### BRIEF
Search the data for "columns" and copy every matching line.

### DATA FOR ANALYSIS
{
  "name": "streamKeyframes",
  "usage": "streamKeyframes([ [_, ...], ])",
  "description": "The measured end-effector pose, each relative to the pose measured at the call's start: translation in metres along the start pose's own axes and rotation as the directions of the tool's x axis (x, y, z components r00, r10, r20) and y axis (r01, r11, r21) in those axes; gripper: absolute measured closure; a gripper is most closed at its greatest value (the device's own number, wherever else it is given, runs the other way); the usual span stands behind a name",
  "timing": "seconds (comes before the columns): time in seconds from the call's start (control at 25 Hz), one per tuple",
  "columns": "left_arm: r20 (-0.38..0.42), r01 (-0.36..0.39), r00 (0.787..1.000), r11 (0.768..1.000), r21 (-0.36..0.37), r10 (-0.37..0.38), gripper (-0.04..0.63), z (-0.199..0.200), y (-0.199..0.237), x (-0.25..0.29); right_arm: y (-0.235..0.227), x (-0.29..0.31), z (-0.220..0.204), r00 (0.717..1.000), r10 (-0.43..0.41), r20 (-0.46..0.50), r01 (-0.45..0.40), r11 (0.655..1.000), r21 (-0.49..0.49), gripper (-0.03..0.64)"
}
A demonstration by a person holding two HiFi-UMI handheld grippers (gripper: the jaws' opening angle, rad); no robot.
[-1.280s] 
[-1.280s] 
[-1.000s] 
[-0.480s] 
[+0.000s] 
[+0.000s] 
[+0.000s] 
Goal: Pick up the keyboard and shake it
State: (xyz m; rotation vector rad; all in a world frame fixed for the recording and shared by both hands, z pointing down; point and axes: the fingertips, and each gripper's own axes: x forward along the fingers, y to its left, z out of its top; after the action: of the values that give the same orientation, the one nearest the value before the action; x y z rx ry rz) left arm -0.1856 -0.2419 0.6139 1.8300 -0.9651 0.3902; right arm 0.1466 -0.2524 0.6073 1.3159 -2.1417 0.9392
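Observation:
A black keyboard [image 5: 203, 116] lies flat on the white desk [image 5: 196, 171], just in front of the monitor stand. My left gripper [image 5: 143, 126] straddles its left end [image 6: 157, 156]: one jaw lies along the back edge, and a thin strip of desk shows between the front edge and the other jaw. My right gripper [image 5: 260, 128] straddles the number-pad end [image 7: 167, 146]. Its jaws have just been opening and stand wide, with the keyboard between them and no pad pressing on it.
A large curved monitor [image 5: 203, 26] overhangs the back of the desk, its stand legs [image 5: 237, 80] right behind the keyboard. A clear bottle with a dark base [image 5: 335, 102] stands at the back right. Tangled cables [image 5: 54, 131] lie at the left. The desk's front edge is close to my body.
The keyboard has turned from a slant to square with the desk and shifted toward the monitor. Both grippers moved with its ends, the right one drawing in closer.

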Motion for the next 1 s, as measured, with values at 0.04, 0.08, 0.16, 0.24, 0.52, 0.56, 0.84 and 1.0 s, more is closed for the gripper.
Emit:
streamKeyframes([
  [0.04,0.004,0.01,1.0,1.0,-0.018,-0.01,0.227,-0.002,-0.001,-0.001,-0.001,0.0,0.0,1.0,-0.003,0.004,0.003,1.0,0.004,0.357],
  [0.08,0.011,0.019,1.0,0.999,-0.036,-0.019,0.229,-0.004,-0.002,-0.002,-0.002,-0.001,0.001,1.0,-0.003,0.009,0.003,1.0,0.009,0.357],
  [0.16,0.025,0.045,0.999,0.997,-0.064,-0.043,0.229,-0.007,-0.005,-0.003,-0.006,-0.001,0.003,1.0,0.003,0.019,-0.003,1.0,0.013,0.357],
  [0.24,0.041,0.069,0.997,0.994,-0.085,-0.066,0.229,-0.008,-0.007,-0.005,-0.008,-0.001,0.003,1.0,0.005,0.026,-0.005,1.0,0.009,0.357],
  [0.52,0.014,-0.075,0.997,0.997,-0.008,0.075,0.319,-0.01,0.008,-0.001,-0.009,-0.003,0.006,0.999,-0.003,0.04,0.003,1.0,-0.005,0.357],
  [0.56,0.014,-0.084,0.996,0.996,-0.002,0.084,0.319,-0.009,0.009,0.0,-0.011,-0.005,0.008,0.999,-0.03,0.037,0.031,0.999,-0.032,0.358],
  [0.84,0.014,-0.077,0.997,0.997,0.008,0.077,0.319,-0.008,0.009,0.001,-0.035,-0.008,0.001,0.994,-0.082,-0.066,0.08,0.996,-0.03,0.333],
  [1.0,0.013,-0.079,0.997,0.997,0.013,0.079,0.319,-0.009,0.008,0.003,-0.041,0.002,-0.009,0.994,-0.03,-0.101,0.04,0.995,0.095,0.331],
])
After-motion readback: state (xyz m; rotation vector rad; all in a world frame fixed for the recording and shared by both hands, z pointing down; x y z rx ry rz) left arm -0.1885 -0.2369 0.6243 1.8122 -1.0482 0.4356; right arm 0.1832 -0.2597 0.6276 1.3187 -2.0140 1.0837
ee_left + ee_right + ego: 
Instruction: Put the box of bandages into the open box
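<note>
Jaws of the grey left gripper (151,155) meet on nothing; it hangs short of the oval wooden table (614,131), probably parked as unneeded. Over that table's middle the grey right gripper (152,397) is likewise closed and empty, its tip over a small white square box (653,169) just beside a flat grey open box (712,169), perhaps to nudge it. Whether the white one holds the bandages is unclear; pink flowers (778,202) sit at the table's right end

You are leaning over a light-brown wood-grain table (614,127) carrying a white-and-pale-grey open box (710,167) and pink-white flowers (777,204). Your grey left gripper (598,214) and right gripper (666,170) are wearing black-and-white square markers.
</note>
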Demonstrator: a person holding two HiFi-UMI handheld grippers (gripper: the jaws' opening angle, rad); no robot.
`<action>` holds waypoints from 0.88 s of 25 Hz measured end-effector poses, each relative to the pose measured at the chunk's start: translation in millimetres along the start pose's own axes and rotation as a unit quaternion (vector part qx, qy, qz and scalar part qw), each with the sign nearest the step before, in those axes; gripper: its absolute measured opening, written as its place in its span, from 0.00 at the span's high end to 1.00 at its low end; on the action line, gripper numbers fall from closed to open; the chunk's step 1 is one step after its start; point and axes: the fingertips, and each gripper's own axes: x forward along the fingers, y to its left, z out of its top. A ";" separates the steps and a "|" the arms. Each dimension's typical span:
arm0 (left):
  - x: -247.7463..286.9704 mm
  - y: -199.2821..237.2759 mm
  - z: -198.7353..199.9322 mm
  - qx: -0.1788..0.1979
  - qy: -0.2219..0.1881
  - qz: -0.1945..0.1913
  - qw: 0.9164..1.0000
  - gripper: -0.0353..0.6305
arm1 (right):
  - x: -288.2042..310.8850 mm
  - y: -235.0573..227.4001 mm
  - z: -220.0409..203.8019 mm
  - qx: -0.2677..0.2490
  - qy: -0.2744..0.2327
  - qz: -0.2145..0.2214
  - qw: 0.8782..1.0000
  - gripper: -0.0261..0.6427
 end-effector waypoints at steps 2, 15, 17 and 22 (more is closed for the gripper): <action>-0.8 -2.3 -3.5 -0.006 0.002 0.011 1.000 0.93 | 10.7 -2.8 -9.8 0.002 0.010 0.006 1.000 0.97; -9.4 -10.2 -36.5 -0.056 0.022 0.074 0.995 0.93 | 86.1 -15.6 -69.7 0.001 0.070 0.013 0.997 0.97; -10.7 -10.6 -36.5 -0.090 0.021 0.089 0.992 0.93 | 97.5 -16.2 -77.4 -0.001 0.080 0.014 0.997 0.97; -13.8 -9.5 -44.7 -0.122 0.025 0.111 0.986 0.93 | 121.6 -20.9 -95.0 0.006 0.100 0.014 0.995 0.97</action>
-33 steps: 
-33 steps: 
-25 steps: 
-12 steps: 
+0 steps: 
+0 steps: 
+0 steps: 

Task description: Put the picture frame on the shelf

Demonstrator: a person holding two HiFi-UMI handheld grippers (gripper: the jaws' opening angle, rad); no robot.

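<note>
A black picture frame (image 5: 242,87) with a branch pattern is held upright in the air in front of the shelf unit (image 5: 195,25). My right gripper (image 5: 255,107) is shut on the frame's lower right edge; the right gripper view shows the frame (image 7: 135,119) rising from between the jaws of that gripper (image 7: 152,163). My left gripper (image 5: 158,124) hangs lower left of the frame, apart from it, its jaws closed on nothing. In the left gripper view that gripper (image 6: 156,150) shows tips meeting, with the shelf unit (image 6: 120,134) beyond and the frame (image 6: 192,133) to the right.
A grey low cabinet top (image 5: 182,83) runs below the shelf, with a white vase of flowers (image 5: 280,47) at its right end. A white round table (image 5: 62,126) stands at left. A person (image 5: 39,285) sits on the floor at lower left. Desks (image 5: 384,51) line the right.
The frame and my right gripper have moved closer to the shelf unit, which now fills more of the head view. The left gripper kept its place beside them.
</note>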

### SOLUTION FOR THIS EXERCISE
  "timing": "seconds (comes before the columns): time in seconds from the call's start (control at 25 Hz), one per tuple",
  "columns": "left_arm: r20 (-0.38..0.42), r01 (-0.36..0.39), r00 (0.787..1.000), r11 (0.768..1.000), r21 (-0.36..0.37), r10 (-0.37..0.38), gripper (-0.04..0.63), z (-0.199..0.200), y (-0.199..0.237), x (-0.25..0.29); right_arm: y (-0.235..0.227), x (-0.29..0.31), z (-0.220..0.204), r00 (0.717..1.000), r10 (-0.43..0.41), r20 (-0.46..0.50), r01 (-0.45..0.40), r11 (0.655..1.000), r21 (-0.49..0.49), gripper (-0.03..0.64)"

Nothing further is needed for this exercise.